Chief Editor and Managing Director of Malayala Manorama

Mammen Mathew (born 20 September 1944) is the current Chief Editor and Managing Director of the Malayalam-language daily Malayala Manorama. He is the eldest son of the late K. M. Mathew, who was the Chief Editor of Malayala Manorama until 1 August 2010. Mammen has more than 45 years of experience in the field of publication.

==Career==
Mammen completed his BA and MA in Medieval Indian History from St. Stephen's College in Delhi, and then worked as a trainee in editing at The Times of India. Subsequently, he joined Malayala Manorama as its Delhi correspondent. In 1968, he became a reporter for the Western Mail (Wales) in Cardiff in the United Kingdom. He also worked at The Sunday Times in London, under Harold Evans.

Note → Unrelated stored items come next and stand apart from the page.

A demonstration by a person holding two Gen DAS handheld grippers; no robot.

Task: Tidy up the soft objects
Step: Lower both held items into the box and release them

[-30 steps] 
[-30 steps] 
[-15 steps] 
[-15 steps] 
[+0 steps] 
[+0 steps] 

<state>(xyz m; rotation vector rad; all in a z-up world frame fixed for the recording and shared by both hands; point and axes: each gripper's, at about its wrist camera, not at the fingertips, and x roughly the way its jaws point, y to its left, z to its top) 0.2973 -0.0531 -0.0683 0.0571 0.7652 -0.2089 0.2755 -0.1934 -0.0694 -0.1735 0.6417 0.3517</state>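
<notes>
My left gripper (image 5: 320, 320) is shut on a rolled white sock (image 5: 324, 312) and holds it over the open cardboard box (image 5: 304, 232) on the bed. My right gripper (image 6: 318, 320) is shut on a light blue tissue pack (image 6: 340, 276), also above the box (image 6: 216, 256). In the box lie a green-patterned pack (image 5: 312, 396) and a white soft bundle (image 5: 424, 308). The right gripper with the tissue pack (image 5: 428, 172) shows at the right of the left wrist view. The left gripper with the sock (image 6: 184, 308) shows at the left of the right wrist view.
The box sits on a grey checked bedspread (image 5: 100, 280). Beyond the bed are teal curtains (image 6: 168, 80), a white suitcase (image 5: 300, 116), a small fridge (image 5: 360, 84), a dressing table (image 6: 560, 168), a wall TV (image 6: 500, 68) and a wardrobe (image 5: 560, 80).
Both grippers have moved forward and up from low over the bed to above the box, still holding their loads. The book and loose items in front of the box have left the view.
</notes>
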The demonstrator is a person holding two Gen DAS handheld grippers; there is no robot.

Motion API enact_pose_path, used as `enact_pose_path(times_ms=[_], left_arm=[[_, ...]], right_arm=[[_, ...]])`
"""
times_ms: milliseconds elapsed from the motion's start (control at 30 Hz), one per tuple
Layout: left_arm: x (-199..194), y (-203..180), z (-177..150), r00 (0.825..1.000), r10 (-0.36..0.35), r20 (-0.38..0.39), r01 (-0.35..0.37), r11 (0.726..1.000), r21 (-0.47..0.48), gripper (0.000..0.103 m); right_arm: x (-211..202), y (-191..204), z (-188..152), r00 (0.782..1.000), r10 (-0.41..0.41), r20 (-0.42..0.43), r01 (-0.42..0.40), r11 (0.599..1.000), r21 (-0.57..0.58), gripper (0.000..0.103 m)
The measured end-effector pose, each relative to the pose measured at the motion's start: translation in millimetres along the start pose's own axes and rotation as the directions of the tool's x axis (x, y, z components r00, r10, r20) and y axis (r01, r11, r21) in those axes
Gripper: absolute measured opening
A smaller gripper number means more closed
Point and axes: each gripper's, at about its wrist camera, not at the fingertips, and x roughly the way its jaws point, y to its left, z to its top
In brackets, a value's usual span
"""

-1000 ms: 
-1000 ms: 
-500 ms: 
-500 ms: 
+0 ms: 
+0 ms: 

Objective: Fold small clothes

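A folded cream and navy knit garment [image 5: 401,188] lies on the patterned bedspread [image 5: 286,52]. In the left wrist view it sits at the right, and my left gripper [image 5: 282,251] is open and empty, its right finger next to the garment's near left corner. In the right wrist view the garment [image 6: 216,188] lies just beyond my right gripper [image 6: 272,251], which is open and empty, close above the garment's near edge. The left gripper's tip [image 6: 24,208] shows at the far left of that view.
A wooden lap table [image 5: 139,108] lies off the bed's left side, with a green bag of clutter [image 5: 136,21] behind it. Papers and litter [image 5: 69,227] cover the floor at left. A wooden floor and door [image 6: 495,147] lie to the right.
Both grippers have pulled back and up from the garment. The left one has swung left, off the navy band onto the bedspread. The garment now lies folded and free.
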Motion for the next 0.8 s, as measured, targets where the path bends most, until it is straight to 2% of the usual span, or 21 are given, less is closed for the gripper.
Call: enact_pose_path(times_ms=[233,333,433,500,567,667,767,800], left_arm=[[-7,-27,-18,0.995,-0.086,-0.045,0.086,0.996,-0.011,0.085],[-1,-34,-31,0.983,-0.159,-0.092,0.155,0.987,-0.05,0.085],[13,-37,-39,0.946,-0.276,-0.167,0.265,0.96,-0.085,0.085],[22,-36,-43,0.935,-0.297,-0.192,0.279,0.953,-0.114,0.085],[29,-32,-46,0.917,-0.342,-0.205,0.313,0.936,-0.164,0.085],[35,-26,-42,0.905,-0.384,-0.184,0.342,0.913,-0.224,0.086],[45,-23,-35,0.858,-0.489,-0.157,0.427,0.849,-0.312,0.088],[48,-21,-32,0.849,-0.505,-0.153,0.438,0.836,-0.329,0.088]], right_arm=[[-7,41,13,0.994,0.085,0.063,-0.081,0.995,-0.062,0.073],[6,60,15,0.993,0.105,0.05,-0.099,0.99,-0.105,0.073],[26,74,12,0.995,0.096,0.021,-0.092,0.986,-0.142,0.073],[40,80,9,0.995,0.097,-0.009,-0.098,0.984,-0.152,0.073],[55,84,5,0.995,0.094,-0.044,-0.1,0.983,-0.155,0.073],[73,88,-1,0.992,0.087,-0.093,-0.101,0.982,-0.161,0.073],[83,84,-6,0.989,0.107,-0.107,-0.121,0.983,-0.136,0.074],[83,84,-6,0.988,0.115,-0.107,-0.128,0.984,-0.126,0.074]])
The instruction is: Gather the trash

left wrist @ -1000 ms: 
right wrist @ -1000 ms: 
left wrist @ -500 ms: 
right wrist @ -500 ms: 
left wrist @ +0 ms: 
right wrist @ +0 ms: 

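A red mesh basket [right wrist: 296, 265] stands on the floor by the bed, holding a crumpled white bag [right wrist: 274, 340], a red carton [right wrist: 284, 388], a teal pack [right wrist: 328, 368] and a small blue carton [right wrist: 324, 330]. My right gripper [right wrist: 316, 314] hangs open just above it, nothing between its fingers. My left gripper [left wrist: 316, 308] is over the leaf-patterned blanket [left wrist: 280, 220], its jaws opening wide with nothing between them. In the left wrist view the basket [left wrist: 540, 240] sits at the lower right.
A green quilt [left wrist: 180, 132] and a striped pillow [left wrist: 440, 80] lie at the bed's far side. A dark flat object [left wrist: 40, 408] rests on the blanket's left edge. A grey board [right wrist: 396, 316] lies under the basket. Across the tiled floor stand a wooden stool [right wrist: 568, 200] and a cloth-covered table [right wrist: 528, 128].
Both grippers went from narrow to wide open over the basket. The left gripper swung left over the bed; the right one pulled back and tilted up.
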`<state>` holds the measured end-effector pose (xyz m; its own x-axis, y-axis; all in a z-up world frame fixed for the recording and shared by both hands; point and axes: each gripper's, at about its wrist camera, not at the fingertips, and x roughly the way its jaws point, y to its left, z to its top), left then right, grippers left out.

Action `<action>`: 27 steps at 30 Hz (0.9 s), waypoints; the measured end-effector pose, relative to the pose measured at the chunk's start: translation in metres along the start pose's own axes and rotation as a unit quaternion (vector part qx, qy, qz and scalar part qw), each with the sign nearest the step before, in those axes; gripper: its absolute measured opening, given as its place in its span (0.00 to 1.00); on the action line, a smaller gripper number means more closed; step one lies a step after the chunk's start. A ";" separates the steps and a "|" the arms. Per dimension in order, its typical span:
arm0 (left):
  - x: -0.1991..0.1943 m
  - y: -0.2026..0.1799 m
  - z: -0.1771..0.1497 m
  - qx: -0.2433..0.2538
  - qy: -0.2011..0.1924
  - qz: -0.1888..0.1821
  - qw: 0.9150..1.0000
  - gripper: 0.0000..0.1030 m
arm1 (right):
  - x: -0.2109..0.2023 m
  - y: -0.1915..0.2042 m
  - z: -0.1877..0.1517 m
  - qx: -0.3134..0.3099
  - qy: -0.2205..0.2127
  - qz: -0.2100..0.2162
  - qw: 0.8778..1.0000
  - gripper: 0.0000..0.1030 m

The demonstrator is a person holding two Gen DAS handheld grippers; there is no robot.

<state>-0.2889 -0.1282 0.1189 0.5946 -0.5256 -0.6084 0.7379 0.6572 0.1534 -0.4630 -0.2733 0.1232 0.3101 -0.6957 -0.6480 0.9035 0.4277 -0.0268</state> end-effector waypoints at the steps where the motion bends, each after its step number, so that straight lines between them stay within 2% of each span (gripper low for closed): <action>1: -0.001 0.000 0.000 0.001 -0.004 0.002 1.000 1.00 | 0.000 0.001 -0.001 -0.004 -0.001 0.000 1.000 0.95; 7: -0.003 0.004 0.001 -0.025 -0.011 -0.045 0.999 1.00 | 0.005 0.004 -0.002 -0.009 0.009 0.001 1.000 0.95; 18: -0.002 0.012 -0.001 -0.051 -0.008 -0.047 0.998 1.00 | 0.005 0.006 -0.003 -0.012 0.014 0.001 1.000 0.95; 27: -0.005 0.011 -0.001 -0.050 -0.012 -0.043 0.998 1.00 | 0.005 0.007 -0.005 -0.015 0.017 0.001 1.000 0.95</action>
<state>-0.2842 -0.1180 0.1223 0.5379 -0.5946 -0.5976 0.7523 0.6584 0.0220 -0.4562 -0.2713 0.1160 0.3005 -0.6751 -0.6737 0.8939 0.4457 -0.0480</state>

Mammen joined the Oklahoma City Times, and later worked for The Daily Oklahoma as reporter in 1969. In 2010, he succeeded his father, K. M. Mathew, as Chief Editor of Malayala Manorama.

==Awards==
- 2005 — Padma Shri in the field of Literature & Education, awarded by the Government of India.
- 2014 — Lokmanya Tilak National Award for Excellence in Journalism, instituted by Kesari-Mahratta Trust.